▸ **RECORD EXTRACTS**:
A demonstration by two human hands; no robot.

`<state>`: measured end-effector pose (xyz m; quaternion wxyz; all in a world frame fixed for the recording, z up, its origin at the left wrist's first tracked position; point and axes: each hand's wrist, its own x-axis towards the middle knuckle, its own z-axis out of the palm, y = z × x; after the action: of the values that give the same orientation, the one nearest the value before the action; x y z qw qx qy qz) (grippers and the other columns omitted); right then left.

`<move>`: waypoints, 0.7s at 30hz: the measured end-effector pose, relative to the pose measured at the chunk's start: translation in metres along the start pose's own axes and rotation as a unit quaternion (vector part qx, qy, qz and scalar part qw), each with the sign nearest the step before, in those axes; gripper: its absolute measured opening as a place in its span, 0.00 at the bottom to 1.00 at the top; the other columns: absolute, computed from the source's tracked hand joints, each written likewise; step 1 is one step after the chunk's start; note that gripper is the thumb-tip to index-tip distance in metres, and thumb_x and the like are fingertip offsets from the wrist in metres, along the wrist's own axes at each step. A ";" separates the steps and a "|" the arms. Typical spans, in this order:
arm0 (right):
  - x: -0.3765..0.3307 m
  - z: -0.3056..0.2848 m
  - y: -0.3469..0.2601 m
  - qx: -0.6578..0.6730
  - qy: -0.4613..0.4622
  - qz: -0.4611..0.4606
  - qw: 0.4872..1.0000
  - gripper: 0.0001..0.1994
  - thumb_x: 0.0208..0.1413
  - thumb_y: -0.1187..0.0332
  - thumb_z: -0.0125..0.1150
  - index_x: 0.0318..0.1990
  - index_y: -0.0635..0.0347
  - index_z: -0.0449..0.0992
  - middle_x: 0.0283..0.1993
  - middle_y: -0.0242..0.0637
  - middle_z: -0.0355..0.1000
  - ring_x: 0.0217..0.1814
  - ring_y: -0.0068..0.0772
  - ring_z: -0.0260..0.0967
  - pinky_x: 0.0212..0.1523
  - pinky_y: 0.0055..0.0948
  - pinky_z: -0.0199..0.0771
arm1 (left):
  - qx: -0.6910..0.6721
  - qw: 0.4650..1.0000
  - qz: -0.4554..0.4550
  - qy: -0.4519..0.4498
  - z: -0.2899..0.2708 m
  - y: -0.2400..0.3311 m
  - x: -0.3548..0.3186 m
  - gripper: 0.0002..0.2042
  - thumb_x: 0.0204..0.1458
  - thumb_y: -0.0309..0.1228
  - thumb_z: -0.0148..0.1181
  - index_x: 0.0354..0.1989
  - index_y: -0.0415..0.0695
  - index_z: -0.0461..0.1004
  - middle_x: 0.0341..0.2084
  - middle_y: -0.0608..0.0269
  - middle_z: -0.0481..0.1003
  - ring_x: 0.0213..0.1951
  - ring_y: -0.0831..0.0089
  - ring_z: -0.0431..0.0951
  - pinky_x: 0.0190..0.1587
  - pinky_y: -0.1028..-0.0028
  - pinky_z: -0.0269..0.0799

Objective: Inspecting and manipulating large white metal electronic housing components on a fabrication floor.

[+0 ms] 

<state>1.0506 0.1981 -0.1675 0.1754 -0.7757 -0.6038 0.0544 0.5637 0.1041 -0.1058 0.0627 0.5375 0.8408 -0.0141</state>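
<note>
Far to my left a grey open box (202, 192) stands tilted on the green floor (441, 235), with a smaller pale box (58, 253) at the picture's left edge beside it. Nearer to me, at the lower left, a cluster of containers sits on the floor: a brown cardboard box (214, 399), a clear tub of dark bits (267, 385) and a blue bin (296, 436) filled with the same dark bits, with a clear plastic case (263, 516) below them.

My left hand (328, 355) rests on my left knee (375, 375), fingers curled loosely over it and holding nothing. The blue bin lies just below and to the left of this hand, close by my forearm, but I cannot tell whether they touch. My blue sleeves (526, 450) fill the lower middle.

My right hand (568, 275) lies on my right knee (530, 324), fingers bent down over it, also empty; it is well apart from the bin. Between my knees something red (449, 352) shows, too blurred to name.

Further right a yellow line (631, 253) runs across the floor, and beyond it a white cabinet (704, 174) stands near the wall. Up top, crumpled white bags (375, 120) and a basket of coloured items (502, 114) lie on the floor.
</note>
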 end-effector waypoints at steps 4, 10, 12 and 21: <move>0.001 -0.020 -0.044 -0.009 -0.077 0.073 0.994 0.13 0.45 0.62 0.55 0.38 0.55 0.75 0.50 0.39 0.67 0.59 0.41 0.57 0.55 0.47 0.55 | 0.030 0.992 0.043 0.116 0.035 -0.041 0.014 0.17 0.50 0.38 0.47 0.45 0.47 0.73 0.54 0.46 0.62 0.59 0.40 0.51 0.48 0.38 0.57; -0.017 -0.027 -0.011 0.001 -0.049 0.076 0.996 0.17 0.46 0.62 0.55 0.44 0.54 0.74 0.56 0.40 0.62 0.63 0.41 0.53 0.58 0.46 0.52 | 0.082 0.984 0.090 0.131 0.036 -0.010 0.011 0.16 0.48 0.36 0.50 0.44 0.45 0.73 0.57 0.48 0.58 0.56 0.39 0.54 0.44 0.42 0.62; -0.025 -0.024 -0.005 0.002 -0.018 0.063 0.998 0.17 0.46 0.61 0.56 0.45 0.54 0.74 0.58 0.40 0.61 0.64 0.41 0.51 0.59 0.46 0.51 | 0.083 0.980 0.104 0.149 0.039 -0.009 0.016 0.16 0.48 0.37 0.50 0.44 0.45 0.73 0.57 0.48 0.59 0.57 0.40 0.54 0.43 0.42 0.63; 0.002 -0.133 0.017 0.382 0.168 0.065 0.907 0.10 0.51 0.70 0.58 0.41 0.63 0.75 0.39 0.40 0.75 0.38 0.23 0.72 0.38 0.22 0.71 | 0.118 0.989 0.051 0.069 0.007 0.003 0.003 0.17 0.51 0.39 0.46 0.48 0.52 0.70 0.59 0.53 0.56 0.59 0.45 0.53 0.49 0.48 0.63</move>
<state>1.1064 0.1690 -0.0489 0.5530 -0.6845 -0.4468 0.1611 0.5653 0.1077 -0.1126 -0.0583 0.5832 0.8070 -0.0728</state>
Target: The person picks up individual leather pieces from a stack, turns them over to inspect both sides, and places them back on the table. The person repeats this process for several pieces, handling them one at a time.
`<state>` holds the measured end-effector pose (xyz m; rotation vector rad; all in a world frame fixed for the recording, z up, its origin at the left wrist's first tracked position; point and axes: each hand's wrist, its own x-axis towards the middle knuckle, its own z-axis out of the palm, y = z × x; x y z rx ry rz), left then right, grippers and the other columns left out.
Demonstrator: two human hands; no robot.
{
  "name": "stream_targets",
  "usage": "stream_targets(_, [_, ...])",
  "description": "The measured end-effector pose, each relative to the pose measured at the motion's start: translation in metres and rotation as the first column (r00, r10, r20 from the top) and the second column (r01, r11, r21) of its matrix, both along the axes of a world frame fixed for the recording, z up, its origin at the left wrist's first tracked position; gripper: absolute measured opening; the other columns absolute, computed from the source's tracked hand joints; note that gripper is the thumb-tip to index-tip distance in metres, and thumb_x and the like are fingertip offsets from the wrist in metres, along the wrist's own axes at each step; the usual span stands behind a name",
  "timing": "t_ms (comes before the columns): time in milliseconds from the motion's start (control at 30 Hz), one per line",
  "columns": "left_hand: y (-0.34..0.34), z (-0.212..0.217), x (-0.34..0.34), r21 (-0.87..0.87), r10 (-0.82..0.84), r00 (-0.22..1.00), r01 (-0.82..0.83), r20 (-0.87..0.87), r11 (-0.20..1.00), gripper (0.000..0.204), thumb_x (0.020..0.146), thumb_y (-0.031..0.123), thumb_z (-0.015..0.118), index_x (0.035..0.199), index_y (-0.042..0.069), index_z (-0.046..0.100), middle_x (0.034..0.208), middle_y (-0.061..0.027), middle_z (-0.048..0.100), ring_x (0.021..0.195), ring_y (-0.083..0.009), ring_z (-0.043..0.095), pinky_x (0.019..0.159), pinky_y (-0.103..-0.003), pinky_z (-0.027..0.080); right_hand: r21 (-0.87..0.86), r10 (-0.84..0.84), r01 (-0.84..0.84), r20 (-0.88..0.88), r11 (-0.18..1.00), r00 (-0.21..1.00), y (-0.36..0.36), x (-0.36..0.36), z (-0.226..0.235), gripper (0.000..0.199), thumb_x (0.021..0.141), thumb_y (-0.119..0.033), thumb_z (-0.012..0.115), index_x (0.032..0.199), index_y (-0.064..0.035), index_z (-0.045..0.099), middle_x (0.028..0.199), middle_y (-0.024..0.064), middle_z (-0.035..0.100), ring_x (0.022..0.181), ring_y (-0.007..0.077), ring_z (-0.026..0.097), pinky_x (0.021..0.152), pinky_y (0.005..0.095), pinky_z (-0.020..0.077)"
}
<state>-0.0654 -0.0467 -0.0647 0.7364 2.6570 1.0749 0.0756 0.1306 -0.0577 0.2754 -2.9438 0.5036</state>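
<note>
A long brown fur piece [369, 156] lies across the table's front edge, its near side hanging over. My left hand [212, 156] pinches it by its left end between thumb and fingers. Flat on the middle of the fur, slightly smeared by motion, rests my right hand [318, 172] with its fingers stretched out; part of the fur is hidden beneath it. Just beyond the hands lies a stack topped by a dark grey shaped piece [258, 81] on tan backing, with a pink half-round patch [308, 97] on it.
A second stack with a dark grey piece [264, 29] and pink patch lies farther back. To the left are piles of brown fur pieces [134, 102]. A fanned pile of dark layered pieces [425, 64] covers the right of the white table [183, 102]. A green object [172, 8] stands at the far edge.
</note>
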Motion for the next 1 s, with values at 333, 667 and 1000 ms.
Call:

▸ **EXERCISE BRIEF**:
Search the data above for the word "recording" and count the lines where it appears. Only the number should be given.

▸ **SOLUTION**:
3